Indeed, this culture of denial is increasingly recognised as being deeply ingrained in the thinking of both doctors and managers. ‘Some NHS staff may find compliance with open disclosure recommendations cathartic or therapeutic, others will not. And none will find compliance easy,’ commented Stephen Walker, chief executive of the NHS Litigation Authority in 2009.
A recent survey by the Medical Protection Society showed that while more than 90 per cent of respondents agreed that patients are less likely to sue if they receive an apology or explanation, only two thirds believed that doctors are willing to be open with patients when things go wrong.
‘Doctors already have a professional and ethical obligation to be open with patients in the event of an adverse event,’ commented MPS Director of Policy and Communications, Dr Stephanie Bown. ‘Yet we know that many doctors worry about the legal and professional consequences of meeting this obligation.’

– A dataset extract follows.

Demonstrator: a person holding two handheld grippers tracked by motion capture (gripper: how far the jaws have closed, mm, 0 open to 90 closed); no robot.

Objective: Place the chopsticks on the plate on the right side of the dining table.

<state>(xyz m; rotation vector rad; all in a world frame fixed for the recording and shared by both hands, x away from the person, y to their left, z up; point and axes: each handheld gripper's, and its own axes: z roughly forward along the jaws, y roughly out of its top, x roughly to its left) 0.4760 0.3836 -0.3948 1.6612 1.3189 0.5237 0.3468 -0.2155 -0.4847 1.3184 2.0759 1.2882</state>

There is optimism, however, about the Government’s renewed commitment to open disclosure. The Department of Health is known to be considering two different options. Firstly, there is a demand from Action against Medical Accidents (AVMA) for a statutory duty of openness, with doctors having a legal obligation of open disclosure. ‘Only this robust enforcement of open disclosure is sufficient to make it clear to everyone that cover ups will not be tolerated,’ says Peter Walsh of AVMA.
Against that, is a more measured demand for a culture of candour – ‘a culture of openness and learning that allows doctors to do what is right, and addresses existing barriers in the interests of patients and their safety.’ in the words of the MPS proposal.
Whichever route the Department of Health chooses, there is wide acknowledgement that patients’ stories must play a crucial role in bringing about the cultural change that is undoubtedly needed to make open disclosure a normal part of medical practice.
‘However informative other speakers may be, it’s the stories told by people like Clare Bowen that change doctors’ hearts and minds,’ says Stephanie Bown. ‘One patient’s story told by the person concerned is worth ten patients’ complaints in its impact on the trust board or on clinicians,’ says Stephen Ramsden of Transforming Health Ltd.
Clare Bowen has seen this change take place before her eyes when she recently visited John Radcliffe Hospital to show them the film she has made with PATIENTSTORIES. ‘We had many meetings with staff at the hospital since Beth died – always, it seemed, without any true understanding on their part of what we were going through and why we needed to hear the truth about what happened,’ she recalled.
‘But everything changed when we sat together and watched the film in which I had the time and space to tell the story of Beth’s treatment by the hospital from our point of view. For the first time, I was aware of true regret and empathy.
‘It was a huge breakthrough that gives me hope for the first time that the hospital’s policy on open disclosure will change fundamentally – and that can only help to prevent a recurrence of the kind of events that led to the death of my daughter and my husband.’